Der ehemalige Professor des Stuttgarter Studiengangs Mediapublishing an der Hochschule der Medien, Ulrich Huse hält die Situationsbeschreibung in Leipzig für „ebenso treffend wie traurig“. Ausschlaggebend seien „inneruniversitäre Mechanismen, die dafür sorgen, dass eine Disziplin, die gleichermaßen traditionsreich wie zukunftsorientiert ist, in der deutschen Buchstadt Leipzig abgewickelt werden soll“. Huse vermisst überzeugende Argumente der Universität Leipzig für deren Plan. Die Buchwissenschaft sei heute „keine rückwärtsgewandte Gedenkveranstaltung für ein dem Untergang geweihtes Medium, sondern ein lebendiges, vielfältiges, die neuesten Entwicklungen der schriftorientierten Medien analysierendes, kurzum: nützliches Fach“. Das „ungebrochen große Interesse junger Menschen“ spreche eine deutliche Sprache.
Huses Appell an die Leitung der Leipziger Hochschule und den Freistaat Sachsen geht in die gleiche Richtung wie die Forderung, die der Mainzer Lehrstuhlinhaber Gerhard Lauer per Brief an die neue Rektorin in Leipzig, Eva Inés Obergfell gerichtet hat. Huse schreibt: „Wenn schon die Berufungskommission den Text der eigenen Ausschreibung nicht ernst nimmt und stattdessen einen (in seinem Forschungsgebiet sicher sehr gut ausgewiesenen) Kandidaten aus dem eigenen Haus vorzieht, so ist nur zu hoffen, dass wenigstens das Rektorat der Universität oder spätestens das zuständige Ministerium des Freistaats Sachsen eingreift und das würdelose Begräbnis der Buchwissenschaft in Leipzig verhindert.“
Auch der ehemalige Geschäftsführende Direktor des Instituts für Kommunikations- und Medienwissenschaft (KMW) in Leipzig, Rüdiger Steinmetz, meldet sich zu Wort. Der Publizistikwissenschaftler Steinmetz war Mitte der 1990er Jahre gemeinsam mit dem damaligen Vorsteher des Börsenvereins, Gerhard Kurtze, maßgeblich daran beteiligt, das Leipziger Modell der Buchwissenschaft aus der Taufe zu heben. „Wir haben den Fördervertrag mit dem Börsenverein für eine Anlaufzeit geschlossen und damit die Universität gedrängt, diese Professur dann weiter zu finanzieren“, erinnert Steinmetz. Um zu schlussfolgern: „Wenn dieses Modell nun so perfide beerdigt werden soll, dann kann man nicht schweigen.“ Kann man schon: Die Universität Leipzig hat sich zu ihren Plänen mit Verweis auf das noch laufende Berufungsverfahren bisher nicht geäußert.

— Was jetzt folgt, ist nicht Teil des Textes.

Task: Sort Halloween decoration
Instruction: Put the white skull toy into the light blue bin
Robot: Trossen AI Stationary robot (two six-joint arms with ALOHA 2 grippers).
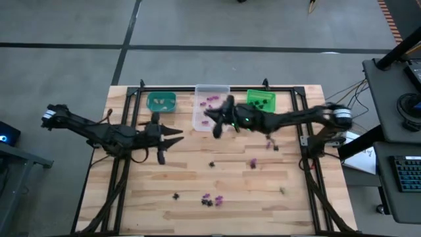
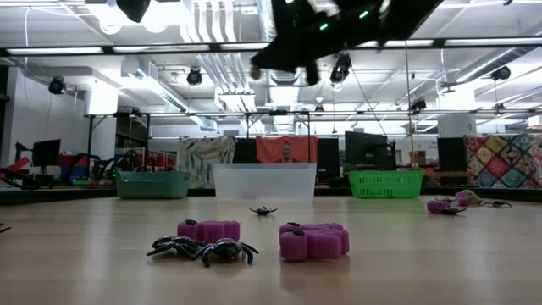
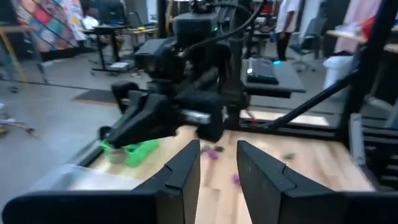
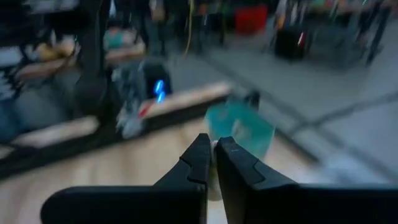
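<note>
Small purple, black and pale Halloween decoration pieces lie scattered on the wooden table, among them purple ones point(image 2: 314, 241) and black spiders point(image 2: 203, 249) near the front edge. My right gripper point(image 1: 214, 123) hangs level above the clear bin point(image 1: 210, 108), shut on a tiny pale piece point(image 4: 214, 145) and pointing toward the teal bin point(image 4: 239, 127). My left gripper point(image 1: 172, 139) is raised left of centre, pointing toward the right arm, open with nothing between its fingers point(image 3: 186, 171). My right gripper pinches a tiny pale piece point(image 4: 214, 145) between its two fingertips. The fingers lie level and point toward the table's left. The piece is lifted clear of the table; its shape does not show.
Three bins stand along the far edge: teal point(image 1: 161, 102), clear, and green point(image 1: 261, 99) holding dark pieces. The clear bin holds purple pieces point(image 1: 212, 100). More trinkets lie mid-table point(image 1: 253, 163) and near the front point(image 1: 212, 200). Black frame rails point(image 1: 131, 118) border the table.
</note>
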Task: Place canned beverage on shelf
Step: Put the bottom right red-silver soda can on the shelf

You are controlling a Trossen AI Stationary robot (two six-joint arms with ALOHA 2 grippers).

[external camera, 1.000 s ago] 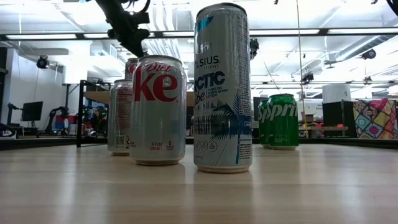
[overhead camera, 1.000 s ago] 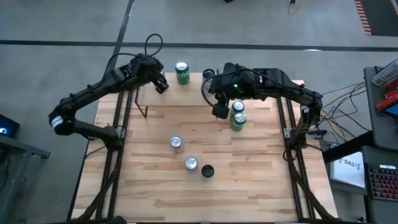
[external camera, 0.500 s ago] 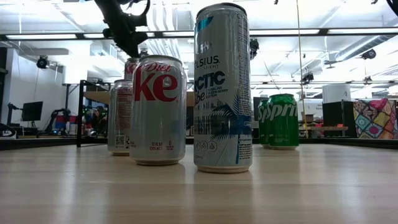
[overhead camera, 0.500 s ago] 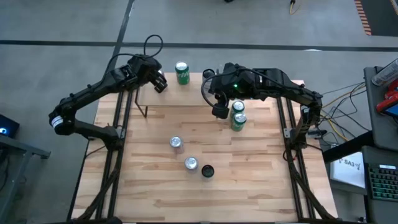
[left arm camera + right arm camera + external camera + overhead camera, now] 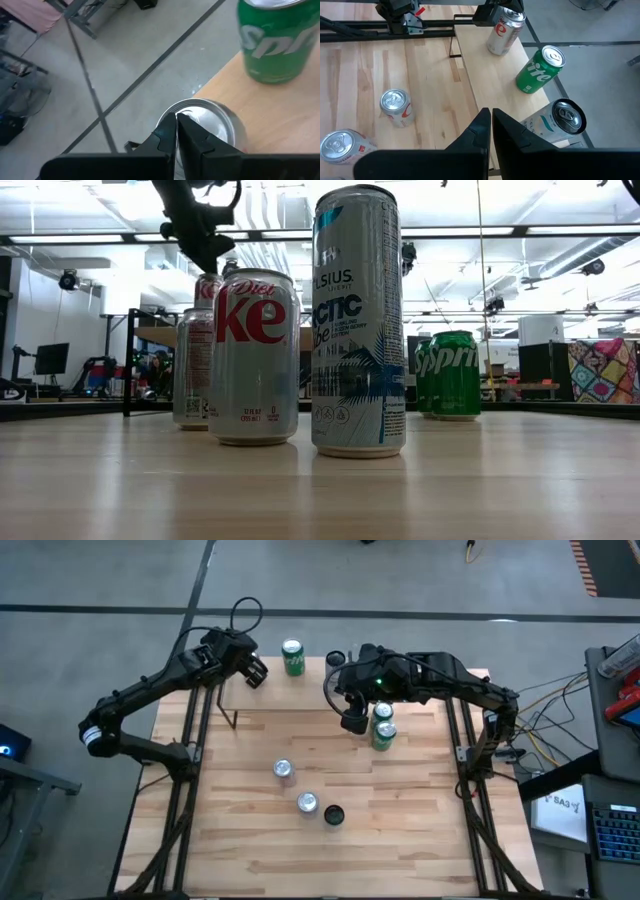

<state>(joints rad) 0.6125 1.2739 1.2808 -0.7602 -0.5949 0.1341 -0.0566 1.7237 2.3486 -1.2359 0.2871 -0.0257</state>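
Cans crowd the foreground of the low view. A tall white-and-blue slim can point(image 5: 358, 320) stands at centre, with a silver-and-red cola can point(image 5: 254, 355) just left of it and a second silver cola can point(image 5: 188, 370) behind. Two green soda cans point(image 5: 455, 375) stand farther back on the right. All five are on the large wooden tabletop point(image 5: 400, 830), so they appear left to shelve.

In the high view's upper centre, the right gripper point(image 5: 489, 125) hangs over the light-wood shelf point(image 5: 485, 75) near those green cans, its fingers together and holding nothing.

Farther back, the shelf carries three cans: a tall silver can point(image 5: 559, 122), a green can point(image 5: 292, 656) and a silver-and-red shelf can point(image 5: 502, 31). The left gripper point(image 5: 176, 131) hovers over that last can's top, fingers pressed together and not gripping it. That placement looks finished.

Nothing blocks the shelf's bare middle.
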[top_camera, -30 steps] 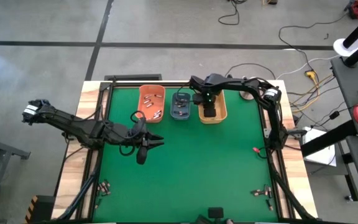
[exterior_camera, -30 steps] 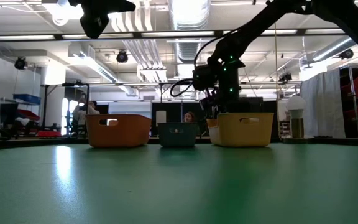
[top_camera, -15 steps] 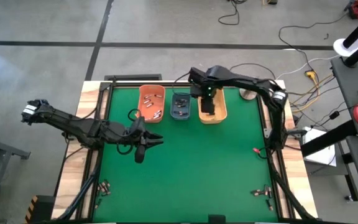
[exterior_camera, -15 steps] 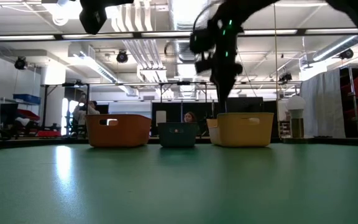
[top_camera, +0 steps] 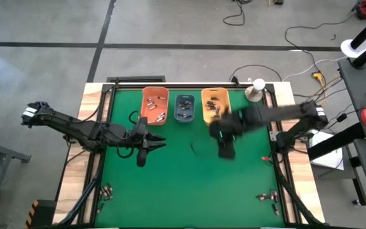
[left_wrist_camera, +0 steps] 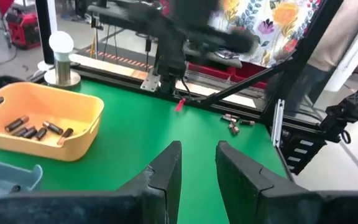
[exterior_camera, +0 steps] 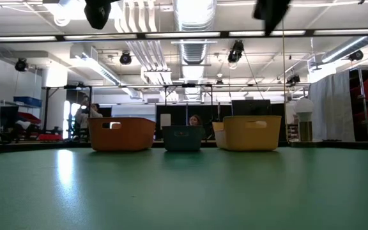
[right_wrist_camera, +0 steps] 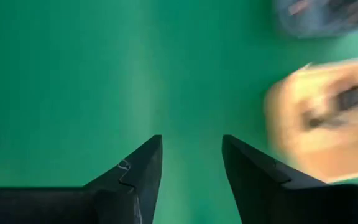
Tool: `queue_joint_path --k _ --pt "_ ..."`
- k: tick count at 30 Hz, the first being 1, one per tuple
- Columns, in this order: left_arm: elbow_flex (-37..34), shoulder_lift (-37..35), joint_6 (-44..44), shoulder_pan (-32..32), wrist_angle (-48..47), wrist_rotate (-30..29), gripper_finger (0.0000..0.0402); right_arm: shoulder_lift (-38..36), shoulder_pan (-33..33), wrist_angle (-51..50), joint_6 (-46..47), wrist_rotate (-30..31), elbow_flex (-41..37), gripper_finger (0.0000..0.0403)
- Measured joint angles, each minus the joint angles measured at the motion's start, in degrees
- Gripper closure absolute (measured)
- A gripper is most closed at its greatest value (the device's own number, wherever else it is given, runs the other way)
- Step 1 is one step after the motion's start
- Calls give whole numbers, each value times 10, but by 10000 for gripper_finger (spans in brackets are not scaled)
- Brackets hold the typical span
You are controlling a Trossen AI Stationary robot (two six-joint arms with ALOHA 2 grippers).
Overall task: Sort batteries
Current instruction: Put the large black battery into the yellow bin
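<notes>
Three bins stand in a row at the far side of the green mat: an orange bin (top_camera: 155,105), a blue-grey bin (top_camera: 185,109) and a yellow-orange bin (top_camera: 215,105). Batteries (top_camera: 154,111) lie in each of them; several show in the yellow-orange bin (left_wrist_camera: 37,129). My right gripper (top_camera: 223,142) hangs blurred over the mat, near of the yellow-orange bin, open and empty (right_wrist_camera: 191,163). My left gripper (top_camera: 150,142) hovers high over the mat's left half, near of the orange bin, open with nothing between its fingers (left_wrist_camera: 197,167).
A white bulb-shaped thing on a round base (top_camera: 254,91) stands at the far right corner. A small red piece (top_camera: 261,152) lies at the mat's right edge. Small loose pieces lie at the near left (top_camera: 105,189) and near right (top_camera: 267,197) corners.
My right gripper has risen out of the yellow-orange bin and swung quickly toward the table's near edge, out over the open mat. The batteries in that bin now show from above.
</notes>
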Motion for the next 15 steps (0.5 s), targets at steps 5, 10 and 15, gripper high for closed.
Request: queue_joint_path --k 5,10,15 --pt "0 0 26 0 8 0 322 7 166 -2 205 -7 -63 209" --pt "0 0 35 0 8 0 322 31 295 25 382 -88 -129 173" --pt "0 0 32 0 10 0 322 52 386 139 593 -215 -204 142"
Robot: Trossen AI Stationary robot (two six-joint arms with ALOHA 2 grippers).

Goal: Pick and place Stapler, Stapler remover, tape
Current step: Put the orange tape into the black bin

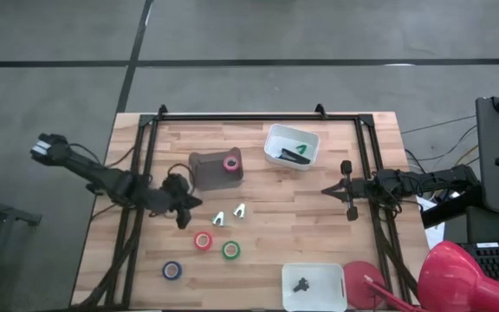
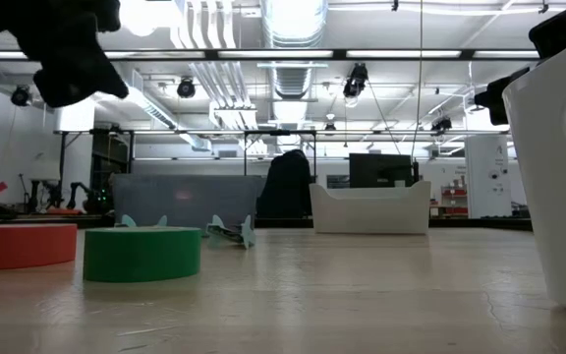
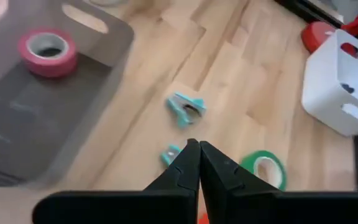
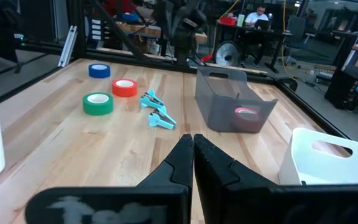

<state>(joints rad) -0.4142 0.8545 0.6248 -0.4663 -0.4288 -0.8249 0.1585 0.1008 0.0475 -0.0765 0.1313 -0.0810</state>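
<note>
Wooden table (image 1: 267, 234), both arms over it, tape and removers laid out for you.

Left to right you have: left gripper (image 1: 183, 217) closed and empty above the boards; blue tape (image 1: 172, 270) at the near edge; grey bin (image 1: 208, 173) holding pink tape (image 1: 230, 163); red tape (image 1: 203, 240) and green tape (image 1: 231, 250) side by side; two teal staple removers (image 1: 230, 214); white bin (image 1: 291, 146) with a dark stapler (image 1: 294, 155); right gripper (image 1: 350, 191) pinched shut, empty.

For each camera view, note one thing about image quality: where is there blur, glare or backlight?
Low view: bright ceiling lights backlight the room, and the green tape sits soft-focused up close. Left wrist view: the pink tape is blurred. Right wrist view: the table's things look sharp, the near fingers soft. High view: evenly lit.
</note>
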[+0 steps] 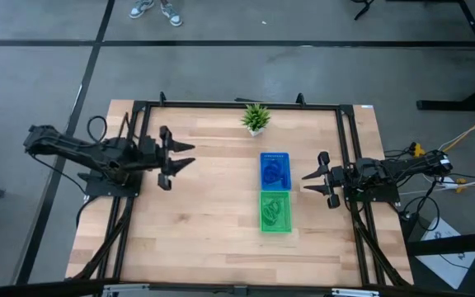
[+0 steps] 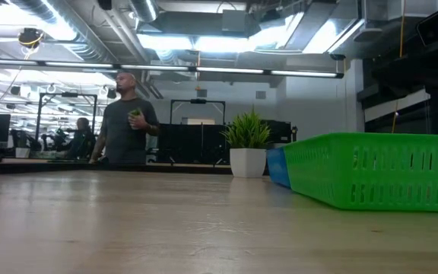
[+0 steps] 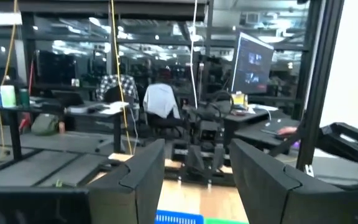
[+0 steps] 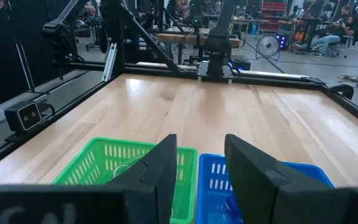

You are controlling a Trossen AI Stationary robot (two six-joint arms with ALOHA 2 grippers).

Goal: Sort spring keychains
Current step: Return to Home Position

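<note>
High view: blue keychains lie in the blue tray, green keychains in the green tray. The trays touch, right of mid-table. No loose ring shows on the table, so sorting looks done; prob. only parking the arms is left. Left gripper hangs well apart from the trays, fingers spread, nothing btwn them. Right gripper sits just beside the seam of both trays, fingers apart, empty. Risk: if the right arm swings sideways or dips while pulling back, a finger could catch a tray wall & shove or tip it, spilling rings.
</note>
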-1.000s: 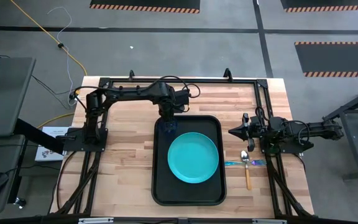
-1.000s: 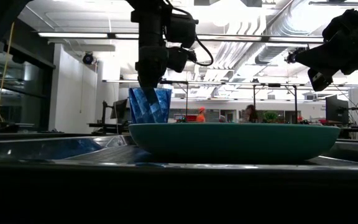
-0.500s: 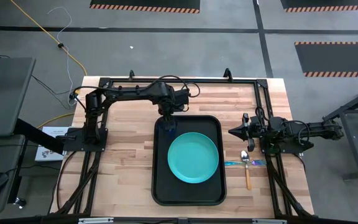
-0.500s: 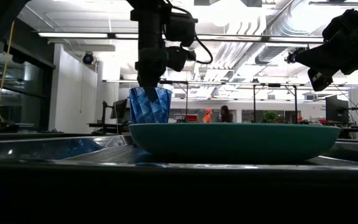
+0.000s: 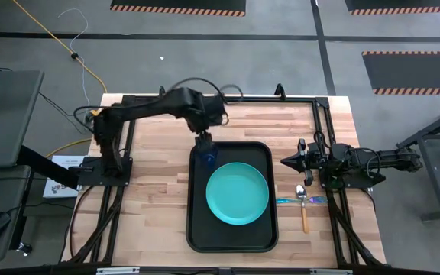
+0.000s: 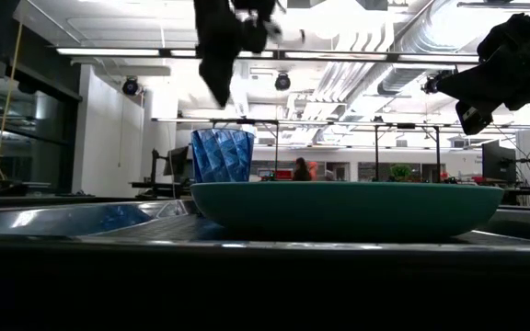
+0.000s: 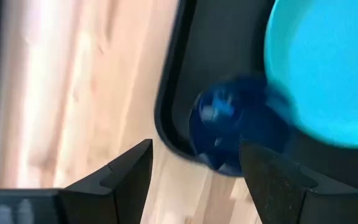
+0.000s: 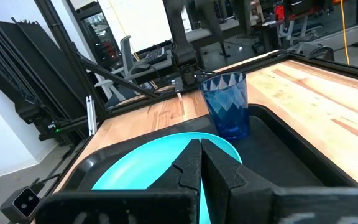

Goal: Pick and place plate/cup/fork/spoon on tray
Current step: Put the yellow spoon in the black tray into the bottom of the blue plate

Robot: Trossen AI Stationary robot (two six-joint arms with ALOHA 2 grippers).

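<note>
The dark-blue cup (image 5: pixel 207 158) stands upright on its base in the far left corner of the black tray (image 5: pixel 195 229), beside the teal plate (image 5: pixel 237 193), which lies flat on the tray. My left gripper (image 5: pixel 203 142) hangs open above the cup (image 6: pixel 222 155), clear of it; in the left wrist view the cup (image 7: pixel 232 134) shows far below the spread fingers. The spoon (image 5: pixel 304 208) and the light-blue fork (image 5: pixel 290 200) lie crossed on the table right of the tray. My right gripper (image 5: pixel 287 162) is shut and waits by the tray's right side.
A black metal frame (image 5: pixel 323 122) runs along the table's far and right sides. Bare wood lies left of the tray (image 5: pixel 155 191). The room beyond the table shows desks, screens and people far off.
My left gripper has let go of the cup and gone up, standing now well above the cup's rim. The cup has stayed upright where it was, in the tray's far left corner.
</note>
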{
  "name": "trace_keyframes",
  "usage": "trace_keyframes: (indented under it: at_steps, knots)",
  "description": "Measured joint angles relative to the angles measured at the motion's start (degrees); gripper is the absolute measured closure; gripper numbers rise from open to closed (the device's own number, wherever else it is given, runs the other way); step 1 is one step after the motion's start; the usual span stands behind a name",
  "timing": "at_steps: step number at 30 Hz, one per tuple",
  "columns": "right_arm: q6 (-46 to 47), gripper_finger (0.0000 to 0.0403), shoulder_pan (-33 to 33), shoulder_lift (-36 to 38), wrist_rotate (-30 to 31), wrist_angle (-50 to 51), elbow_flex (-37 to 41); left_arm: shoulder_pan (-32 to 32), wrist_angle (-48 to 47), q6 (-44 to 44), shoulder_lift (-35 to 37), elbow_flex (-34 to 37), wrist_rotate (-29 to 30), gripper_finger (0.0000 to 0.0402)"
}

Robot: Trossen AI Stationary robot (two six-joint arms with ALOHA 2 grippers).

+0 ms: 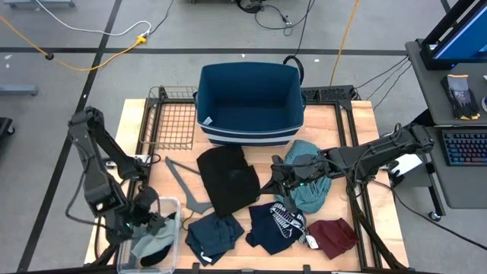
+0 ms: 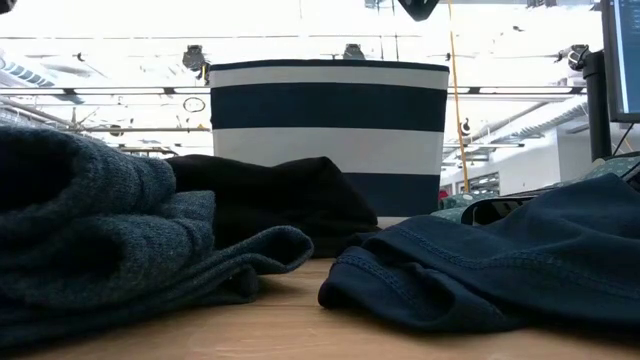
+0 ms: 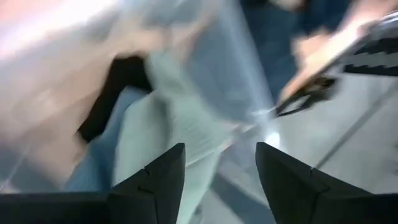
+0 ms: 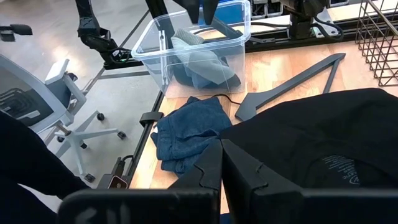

Bereits am Freitag vergangener Woche war die Krise, die sich in Leipzig nun zuspitzt, dem MDR-Hörfunk einen aktuellen Beitrag wert. Auch in der Stadt selbst scheint sich politischer Widerstand zu formieren, jedenfalls aber Aufmerksamkeit zu bilden. So sind, wie zu erfahren war, Kulturbürgermeisterin Skadi Jennicke und die Leiterin des Deutschen Buch- und Schriftmuseums, Stephanie Jacobs miteinander im Gespräch. Beide möchten eine institutionell verankerte Buchwissenschaft in der Sachsenmetropole erhalten – was nicht verwundert, verfolgt man doch in Leipzig die Idee, in drei Jahren aus Anlass des 200. Gründungstags des Börsenvereins die Stadt ebenso selbst- wie geschichtsbewusst als „Buchstadt“ zu feiern. Ein Fest dieser Art könnte nach abgewickelter Buchwissenschaft aber wohl nur noch mit Trauerflor begangen werden.